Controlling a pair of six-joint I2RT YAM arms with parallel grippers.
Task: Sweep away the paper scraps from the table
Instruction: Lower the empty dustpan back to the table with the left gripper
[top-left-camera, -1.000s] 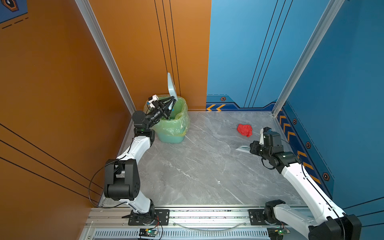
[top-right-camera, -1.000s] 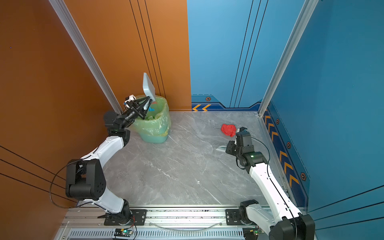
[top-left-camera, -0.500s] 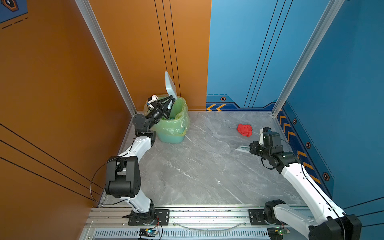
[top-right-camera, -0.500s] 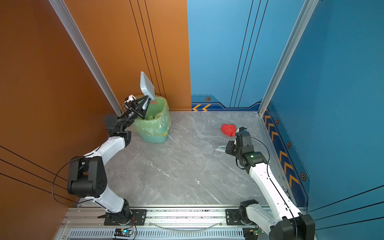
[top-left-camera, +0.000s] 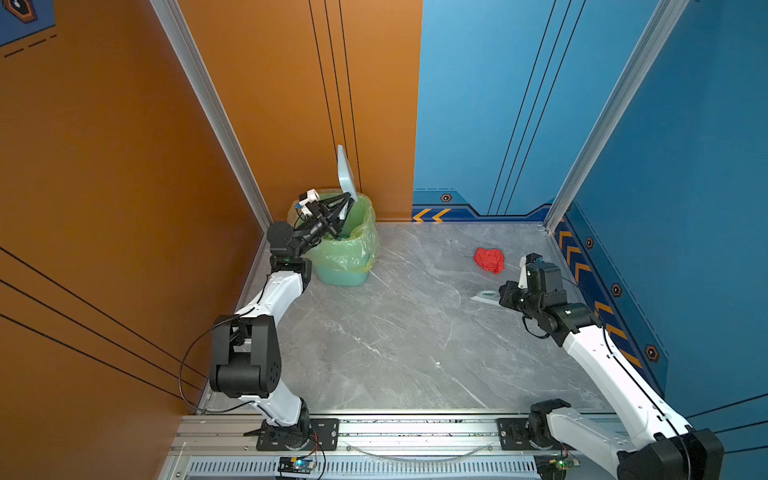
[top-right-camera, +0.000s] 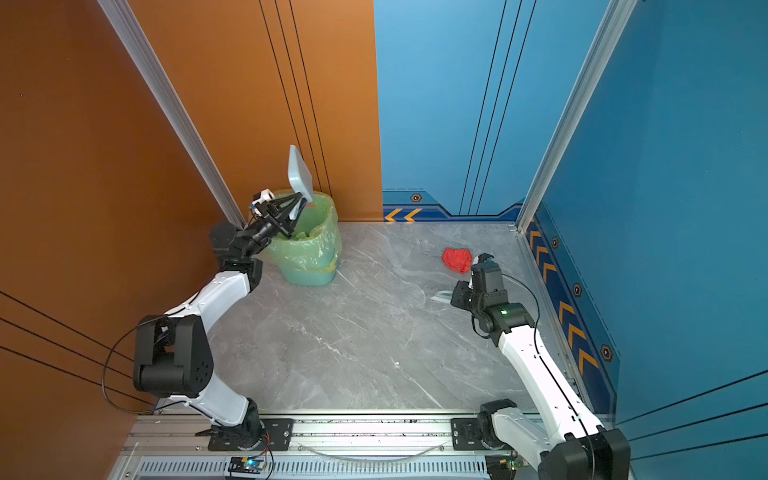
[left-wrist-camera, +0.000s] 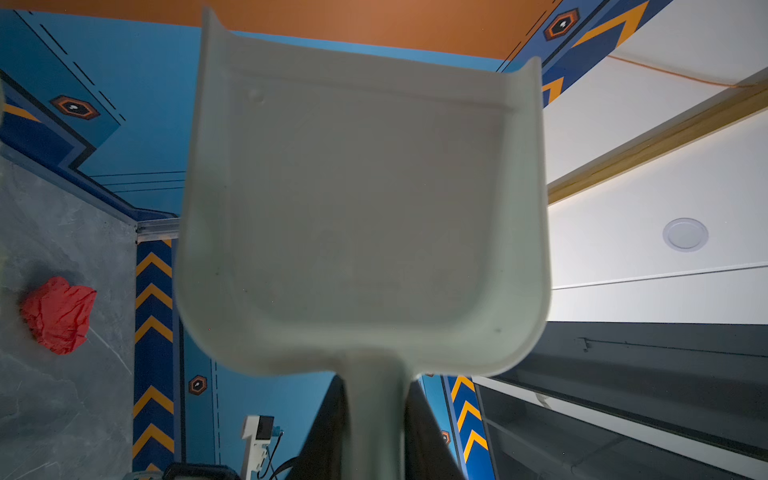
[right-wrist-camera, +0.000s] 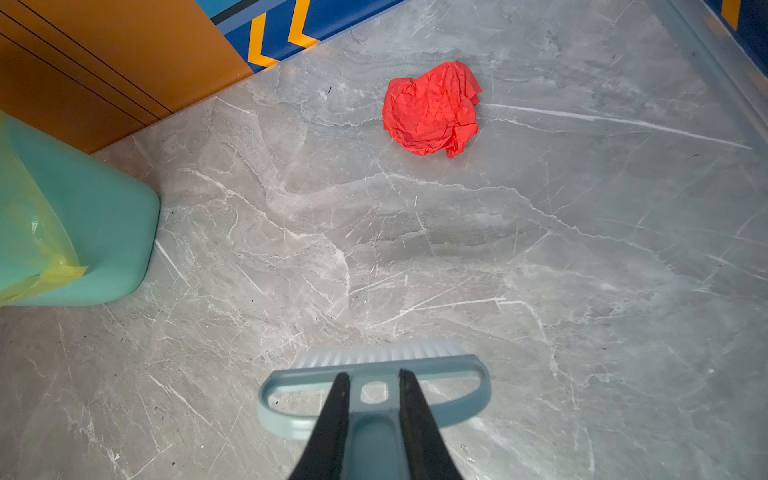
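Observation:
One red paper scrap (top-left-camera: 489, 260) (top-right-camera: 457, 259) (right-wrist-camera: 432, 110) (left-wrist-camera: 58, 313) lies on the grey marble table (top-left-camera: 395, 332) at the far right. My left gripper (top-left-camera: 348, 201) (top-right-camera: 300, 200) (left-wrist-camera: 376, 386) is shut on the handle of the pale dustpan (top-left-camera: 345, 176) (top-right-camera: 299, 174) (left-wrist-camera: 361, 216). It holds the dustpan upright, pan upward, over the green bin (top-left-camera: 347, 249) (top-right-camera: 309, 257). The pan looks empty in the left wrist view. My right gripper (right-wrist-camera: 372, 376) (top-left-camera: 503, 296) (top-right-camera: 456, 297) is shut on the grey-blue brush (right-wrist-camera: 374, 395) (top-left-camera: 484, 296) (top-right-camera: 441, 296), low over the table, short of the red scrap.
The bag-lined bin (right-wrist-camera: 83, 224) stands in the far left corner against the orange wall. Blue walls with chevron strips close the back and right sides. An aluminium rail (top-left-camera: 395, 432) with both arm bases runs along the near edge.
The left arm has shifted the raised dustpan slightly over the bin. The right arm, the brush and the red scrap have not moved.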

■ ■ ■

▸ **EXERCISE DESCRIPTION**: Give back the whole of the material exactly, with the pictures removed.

▸ **EXPECTED ANSWER**:
Controlling a pair of six-joint I2RT YAM arms with parallel grippers.
Task: Sweep away the paper scraps from the table
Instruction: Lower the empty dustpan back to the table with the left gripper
[top-left-camera, -1.000s] 
[top-right-camera, -1.000s] 
[top-left-camera, -0.500s] 
[top-right-camera, -0.500s] 
[top-left-camera, +0.000s] 
[top-right-camera, +0.000s] 
[left-wrist-camera, +0.000s] 
[right-wrist-camera, +0.000s] 
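Observation:
One red paper scrap (top-left-camera: 489, 260) (top-right-camera: 457, 259) (right-wrist-camera: 432, 110) (left-wrist-camera: 58, 313) lies on the grey marble table (top-left-camera: 395, 332) at the far right. My left gripper (top-left-camera: 348, 201) (top-right-camera: 300, 200) (left-wrist-camera: 376, 386) is shut on the handle of the pale dustpan (top-left-camera: 345, 176) (top-right-camera: 299, 174) (left-wrist-camera: 361, 216). It holds the dustpan upright, pan upward, over the green bin (top-left-camera: 347, 249) (top-right-camera: 309, 257). The pan looks empty in the left wrist view. My right gripper (right-wrist-camera: 372, 376) (top-left-camera: 503, 296) (top-right-camera: 456, 297) is shut on the grey-blue brush (right-wrist-camera: 374, 395) (top-left-camera: 484, 296) (top-right-camera: 441, 296), low over the table, short of the red scrap.
The bag-lined bin (right-wrist-camera: 83, 224) stands in the far left corner against the orange wall. Blue walls with chevron strips close the back and right sides. An aluminium rail (top-left-camera: 395, 432) with both arm bases runs along the near edge.
The left arm has shifted the raised dustpan slightly over the bin. The right arm, the brush and the red scrap have not moved.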

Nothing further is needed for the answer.